「…わ、た……」



人を殺してしまいました、なんて言えるはずもない。


喉が水分でぐるぐると鳴って、少しだけ酸っぱい。


胃液が上がってくる感覚がした。



「…私………」



頬から一筋の涙が溢れた時、初めて私は己の狡猾さと、残虐さに気づかされたのだ。



「…あら~、ワケアリみたいね。
なら大丈夫よ、なーんにも打ち明けなくていいわ」



アリアはそう言うが、深紅の瞳は陰りを帯びて、探求心を必死に抑えているようであった。

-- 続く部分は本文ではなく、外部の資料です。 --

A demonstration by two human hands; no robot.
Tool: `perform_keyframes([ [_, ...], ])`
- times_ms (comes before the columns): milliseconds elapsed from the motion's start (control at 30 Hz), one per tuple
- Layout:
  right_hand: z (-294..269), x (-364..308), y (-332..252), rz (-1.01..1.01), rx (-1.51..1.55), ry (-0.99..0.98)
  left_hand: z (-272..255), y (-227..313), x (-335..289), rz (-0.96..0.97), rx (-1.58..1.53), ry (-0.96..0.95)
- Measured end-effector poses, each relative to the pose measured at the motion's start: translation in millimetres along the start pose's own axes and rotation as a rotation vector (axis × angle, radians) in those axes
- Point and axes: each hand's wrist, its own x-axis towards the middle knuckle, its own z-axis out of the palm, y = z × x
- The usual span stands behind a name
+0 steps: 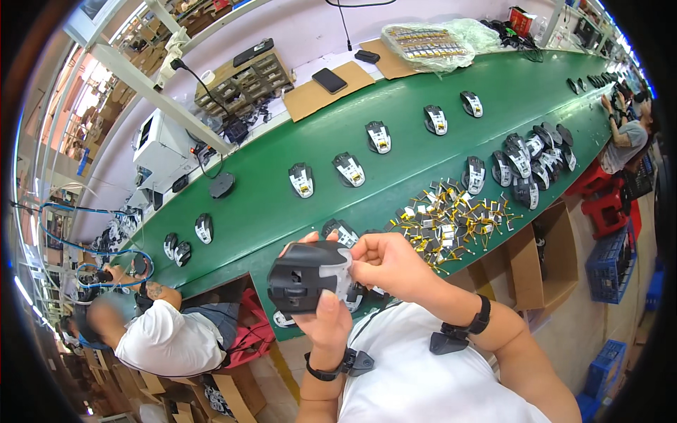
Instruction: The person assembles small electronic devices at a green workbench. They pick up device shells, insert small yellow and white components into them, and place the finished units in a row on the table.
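My left hand (328, 323) is wrapped round a black and grey computer mouse (300, 276), held above the near edge of the green conveyor belt (257, 201). At the mouse's grey right end, my right hand (395, 262) has thumb and fingertips pinched together; what is between them is too small to make out. Behind and under my hands sit more partly assembled mice (341, 231), partly hidden. To the right, beyond my right hand, lies a loose pile of small batteries with yellow wires (446, 227).
Several opened mice (348, 169) stand spaced along the belt, and a cluster of mice (518, 155) sits right of the batteries. A phone (329, 80) lies on cardboard at the back. A co-worker in a white shirt (169, 340) sits left. A cardboard box (546, 261) stands right, below the belt.
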Motion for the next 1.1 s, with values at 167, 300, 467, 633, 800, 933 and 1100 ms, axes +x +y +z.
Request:
perform_keyframes([
  [167, -5.7, -1.6, 1.5, 0.067, -0.009, -0.126, -11.8, 6.8, 17.1, -0.168, -0.220, 0.128],
  [300, -24.8, -14.0, -3.3, -0.062, 0.020, -0.018, -20.0, 10.3, 21.7, -0.261, -0.347, 0.189],
  [467, -3.7, -1.7, -3.9, -0.344, 0.167, 0.209, -21.3, 3.3, 20.5, -0.416, -0.456, 0.178],
  [633, 17.7, 8.5, -2.7, -0.385, 0.109, 0.158, -28.8, 2.0, 32.5, -0.600, -0.529, 0.188],
  [800, 19.4, 12.8, -0.7, -0.755, -0.774, 0.193, -35.2, 2.0, 38.4, -0.656, -0.568, 0.170],
  [933, 24.3, 11.3, 0.5, -0.822, -0.939, 0.240, -32.6, -4.4, 36.0, -0.704, -0.580, 0.196],
  [1100, 26.0, 11.6, 0.1, -0.688, -0.690, 0.315, -35.1, -8.3, 37.2, -0.676, -0.612, 0.218],
])
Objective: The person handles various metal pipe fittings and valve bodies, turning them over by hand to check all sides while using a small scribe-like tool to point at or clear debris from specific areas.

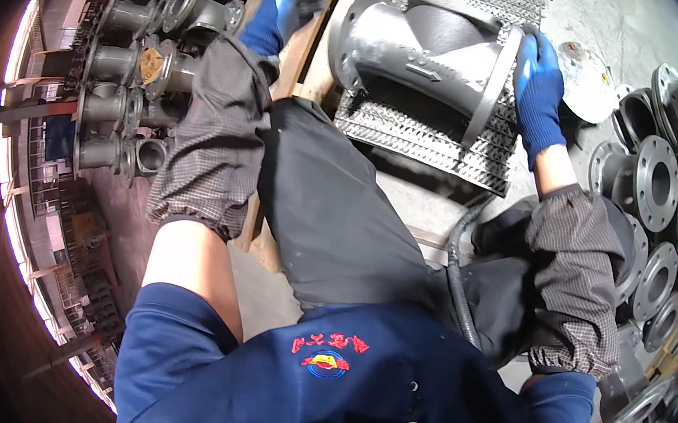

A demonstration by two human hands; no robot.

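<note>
A grey flanged pipe casting (413, 54) lies on its side on a ridged metal block (444, 152), with a round flange at each end. My right hand (539, 76), in a blue knit glove with a paler coating, is at its right flange, the fingers curled over the rim. Away from the casting, my left hand (295, 2), gloved alike, is raised over a wooden pallet (315, 60) left of the left flange. Its fingers are stretched out and nothing shows in them.
Several grey flanged fittings (111, 60) are stacked at the left, one with a yellow tag. More flanged pipe pieces (656, 183) crowd the right side. A round pale disc (580, 84) is beyond my right hand. A dark hose (457, 265) runs beside my leg.
</note>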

きっと私はアリアから見て、「道端で倒れていたボロボロの少女」であろうと信じて、そっと目を閉じる。


今は誰の瞳も見たくない。


アイテルを殺した時の、光を失った琥珀の瞳が、私を責め立てているような気がしているから。



「まだ顔が疲れているから、しばらく横になっていなさい。
しっかり休んだら、良かったら手当てをさせて頂戴ね」


「はい、ありがとうございます……」



アリアが離れて私は、再び横になり夢の世界へと入る。


夢の世界だって、私の安らげる場所ではなかった。




私の頭の片隅には、いつの間にか……アイテルがいるのだから。